To do: Working from the records beneath this line, reproduce each one exactly.

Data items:
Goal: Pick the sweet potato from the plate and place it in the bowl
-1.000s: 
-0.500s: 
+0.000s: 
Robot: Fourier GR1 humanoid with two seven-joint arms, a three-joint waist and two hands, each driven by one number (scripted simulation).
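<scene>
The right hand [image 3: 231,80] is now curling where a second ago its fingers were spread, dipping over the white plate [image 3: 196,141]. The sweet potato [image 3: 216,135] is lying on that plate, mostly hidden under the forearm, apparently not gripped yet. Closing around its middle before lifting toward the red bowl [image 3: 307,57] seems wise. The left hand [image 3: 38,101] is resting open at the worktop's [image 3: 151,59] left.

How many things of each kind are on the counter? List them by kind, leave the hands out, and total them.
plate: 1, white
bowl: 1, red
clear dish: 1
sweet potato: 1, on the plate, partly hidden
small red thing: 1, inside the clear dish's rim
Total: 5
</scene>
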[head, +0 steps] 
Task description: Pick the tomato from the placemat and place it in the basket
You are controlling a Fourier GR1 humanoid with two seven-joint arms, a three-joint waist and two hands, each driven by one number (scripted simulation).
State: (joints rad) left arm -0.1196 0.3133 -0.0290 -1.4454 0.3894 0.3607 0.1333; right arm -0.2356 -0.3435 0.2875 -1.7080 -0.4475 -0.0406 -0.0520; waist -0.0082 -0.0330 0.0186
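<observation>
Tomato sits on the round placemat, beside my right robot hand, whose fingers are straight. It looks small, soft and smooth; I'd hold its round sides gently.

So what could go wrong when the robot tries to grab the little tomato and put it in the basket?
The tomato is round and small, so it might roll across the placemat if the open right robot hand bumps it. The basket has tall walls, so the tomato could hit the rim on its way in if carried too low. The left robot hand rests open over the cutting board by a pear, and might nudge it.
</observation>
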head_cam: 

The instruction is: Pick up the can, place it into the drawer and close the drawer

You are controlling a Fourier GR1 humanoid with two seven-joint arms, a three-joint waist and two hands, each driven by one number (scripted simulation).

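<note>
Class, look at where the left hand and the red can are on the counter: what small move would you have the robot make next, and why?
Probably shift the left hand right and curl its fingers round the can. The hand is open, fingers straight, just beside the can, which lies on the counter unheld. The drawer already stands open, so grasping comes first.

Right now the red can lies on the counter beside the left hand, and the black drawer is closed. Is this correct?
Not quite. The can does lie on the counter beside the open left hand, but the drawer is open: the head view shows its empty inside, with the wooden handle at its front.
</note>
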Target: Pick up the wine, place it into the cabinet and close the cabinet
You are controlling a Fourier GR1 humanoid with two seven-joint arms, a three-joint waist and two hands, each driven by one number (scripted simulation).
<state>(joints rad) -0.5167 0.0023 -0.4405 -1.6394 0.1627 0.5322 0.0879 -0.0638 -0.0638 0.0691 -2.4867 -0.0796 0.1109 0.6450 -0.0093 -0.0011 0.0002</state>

Answer:
Goal: Pick the sweet potato from the plate and place it in the bowl
-1.000s: 
-0.500s: 
+0.000s: 
Robot: Fourier GR1 humanoid with two seven-joint arms, a three-joint waist and two hands, each driven by one number (scripted simulation).
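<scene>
The right hand [image 3: 231,80] is now curling where a second ago its fingers were spread, dipping over the white plate [image 3: 196,141]. The sweet potato [image 3: 216,135] is lying on that plate, mostly hidden under the forearm, apparently not gripped yet. Closing around its middle before lifting toward the red bowl [image 3: 307,57] seems wise. The left hand [image 3: 38,101] is resting open at the worktop's [image 3: 151,59] left.

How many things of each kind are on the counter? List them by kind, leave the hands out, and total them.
plate: 1, white
bowl: 1, red
clear dish: 1
sweet potato: 1, on the plate, partly hidden
small red thing: 1, inside the clear dish's rim
Total: 5
</scene>
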[head, +0 steps] 
Task description: Pick the tomato from the placemat and place it in the basket
You are controlling a Fourier GR1 humanoid with two seven-joint arms, a three-joint waist and two hands, each driven by one number (scripted simulation).
State: (joints rad) left arm -0.1196 0.3133 -0.0290 -1.4454 0.3894 0.3607 0.1333; right arm -0.2356 -0.3435 0.2875 -1.7080 -0.4475 -0.0406 -0.0520; waist -0.0082 -0.0330 0.0186
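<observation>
Tomato sits on the round placemat, beside my right robot hand, whose fingers are straight. It looks small, soft and smooth; I'd hold its round sides gently.

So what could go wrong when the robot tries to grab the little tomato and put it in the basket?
The tomato is round and small, so it might roll across the placemat if the open right robot hand bumps it. The basket has tall walls, so the tomato could hit the rim on its way in if carried too low. The left robot hand rests open over the cutting board by a pear, and might nudge it.
</observation>
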head_cam: 

The instruction is: Pick up the can, place it into the drawer and close the drawer

You are controlling a Fourier GR1 humanoid with two seven-joint arms, a three-joint waist and two hands, each driven by one number (scripted simulation).

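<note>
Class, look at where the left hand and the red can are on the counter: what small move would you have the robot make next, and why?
Probably shift the left hand right and curl its fingers round the can. The hand is open, fingers straight, just beside the can, which lies on the counter unheld. The drawer already stands open, so grasping comes first.

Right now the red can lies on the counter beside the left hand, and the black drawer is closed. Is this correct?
Not quite. The can does lie on the counter beside the open left hand, but the drawer is open: the head view shows its empty inside, with the wooden handle at its front.
</note>
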Target: Pick up the wine, place it into the cabinet and close the cabinet
You are controlling a Fourier GR1 humanoid with two seven-joint arms, a three-joint waist and two hands, each driven by one number (scripted simulation).
<state>(joints rad) -0.5167 0.0023 -0.4405 -1.6394 0.1627 0.5322 0.0879 -0.0638 -0.0638 0.0691 -2.4867 -0.0796 0.1109 0.6450 -0.0093 -0.0011 0.0002</state>

Nothing else is left to add to this answer.